Keep to one stretch of the data below, the lines from the one with "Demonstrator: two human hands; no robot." up to and including the one with "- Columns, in", and return that stretch exactly.

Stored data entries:
- Opening Delimiter -

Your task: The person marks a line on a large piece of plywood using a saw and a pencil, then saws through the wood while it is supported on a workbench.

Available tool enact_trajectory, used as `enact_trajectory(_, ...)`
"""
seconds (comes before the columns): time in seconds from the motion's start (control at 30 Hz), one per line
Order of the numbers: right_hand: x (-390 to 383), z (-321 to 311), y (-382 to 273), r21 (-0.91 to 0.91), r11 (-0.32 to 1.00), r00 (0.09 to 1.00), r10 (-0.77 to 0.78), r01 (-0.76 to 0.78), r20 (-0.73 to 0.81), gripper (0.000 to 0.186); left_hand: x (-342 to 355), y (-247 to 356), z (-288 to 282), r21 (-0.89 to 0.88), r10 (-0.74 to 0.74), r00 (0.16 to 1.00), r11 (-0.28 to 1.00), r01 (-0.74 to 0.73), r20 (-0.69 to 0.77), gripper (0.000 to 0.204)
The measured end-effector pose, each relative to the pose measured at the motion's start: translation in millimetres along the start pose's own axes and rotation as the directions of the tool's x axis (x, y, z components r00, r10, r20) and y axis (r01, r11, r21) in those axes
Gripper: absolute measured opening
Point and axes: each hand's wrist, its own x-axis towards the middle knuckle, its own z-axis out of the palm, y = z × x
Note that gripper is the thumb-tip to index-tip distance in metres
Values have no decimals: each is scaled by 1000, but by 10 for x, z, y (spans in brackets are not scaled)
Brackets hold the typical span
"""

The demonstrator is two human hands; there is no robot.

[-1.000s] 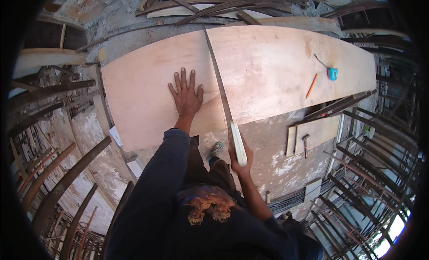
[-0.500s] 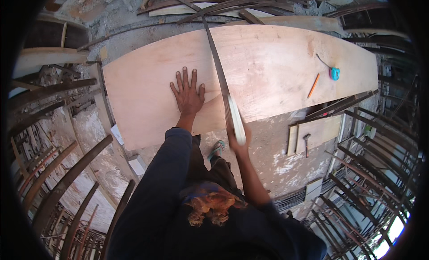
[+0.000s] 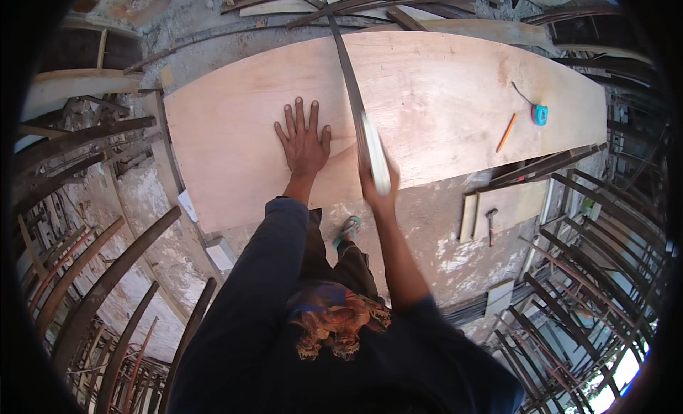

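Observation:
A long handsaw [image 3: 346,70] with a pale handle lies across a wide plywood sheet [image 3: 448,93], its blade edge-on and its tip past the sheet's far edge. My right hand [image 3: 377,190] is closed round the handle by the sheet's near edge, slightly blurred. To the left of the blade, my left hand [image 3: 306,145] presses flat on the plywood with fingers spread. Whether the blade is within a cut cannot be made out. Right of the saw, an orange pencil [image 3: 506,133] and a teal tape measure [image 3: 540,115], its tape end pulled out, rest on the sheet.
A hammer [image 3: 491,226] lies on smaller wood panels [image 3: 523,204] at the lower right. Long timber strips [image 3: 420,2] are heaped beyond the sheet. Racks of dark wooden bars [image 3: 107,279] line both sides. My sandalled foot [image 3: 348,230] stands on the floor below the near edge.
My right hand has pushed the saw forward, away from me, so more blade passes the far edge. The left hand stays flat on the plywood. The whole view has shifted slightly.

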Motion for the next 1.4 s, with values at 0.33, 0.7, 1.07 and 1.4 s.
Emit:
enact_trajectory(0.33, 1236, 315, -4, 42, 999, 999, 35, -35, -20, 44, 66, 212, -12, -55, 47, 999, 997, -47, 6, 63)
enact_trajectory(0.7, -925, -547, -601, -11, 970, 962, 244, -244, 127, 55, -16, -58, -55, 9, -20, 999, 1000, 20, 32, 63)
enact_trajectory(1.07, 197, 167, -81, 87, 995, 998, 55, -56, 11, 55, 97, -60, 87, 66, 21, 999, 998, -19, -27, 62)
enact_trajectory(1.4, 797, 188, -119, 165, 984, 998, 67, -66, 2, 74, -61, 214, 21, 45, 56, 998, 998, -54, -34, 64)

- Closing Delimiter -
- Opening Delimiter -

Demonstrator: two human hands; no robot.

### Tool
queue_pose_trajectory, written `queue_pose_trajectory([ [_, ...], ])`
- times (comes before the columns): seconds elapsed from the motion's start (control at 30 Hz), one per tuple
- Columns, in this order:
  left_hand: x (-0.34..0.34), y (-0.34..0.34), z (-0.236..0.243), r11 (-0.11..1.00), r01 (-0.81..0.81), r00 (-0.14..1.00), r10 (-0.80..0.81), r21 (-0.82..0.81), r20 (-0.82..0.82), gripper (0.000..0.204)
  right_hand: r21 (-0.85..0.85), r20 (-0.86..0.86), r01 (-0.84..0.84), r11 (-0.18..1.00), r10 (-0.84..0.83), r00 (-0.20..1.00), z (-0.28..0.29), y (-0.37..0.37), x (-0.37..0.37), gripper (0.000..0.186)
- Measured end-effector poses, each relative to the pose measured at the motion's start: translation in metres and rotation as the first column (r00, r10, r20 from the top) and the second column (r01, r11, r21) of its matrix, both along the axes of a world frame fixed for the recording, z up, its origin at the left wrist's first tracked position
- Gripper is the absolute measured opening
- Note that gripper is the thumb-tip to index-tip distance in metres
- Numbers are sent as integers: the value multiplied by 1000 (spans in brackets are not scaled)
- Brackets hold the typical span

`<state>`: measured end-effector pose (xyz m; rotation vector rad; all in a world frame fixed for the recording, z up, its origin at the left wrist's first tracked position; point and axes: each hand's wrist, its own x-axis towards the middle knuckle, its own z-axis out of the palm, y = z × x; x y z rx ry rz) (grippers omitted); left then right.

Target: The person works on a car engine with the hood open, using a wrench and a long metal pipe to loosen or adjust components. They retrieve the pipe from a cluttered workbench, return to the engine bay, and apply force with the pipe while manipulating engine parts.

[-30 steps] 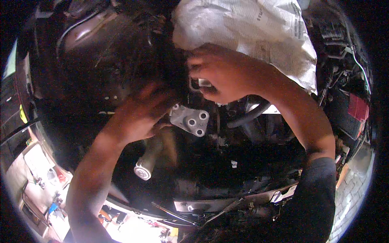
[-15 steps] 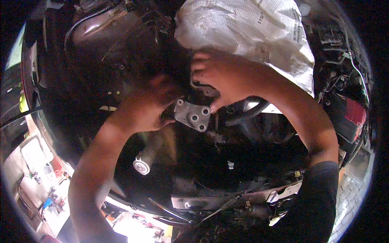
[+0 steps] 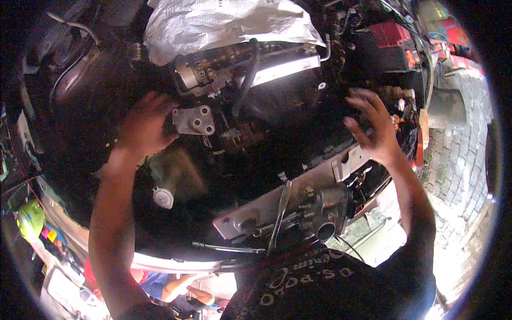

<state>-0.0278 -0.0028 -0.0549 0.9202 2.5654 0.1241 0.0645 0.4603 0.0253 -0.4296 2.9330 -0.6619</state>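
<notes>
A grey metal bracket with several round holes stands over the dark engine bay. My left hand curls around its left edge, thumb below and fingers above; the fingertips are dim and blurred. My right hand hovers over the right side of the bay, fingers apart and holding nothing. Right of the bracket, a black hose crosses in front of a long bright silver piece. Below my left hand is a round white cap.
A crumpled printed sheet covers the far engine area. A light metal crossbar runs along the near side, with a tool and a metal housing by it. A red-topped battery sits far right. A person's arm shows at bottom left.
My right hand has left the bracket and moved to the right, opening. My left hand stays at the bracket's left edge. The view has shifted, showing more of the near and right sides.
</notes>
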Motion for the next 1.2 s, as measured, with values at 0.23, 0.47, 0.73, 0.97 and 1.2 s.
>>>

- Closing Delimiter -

▸ **ANSWER SECTION**:
Demonstrator: two human hands; no robot.

### Tool
queue_pose_trajectory, written `queue_pose_trajectory([ [_, ...], ])`
- times (comes before the columns): seconds elapsed from the motion's start (control at 30 Hz), one per tuple
- Columns, in this order:

The output for this exercise is complete.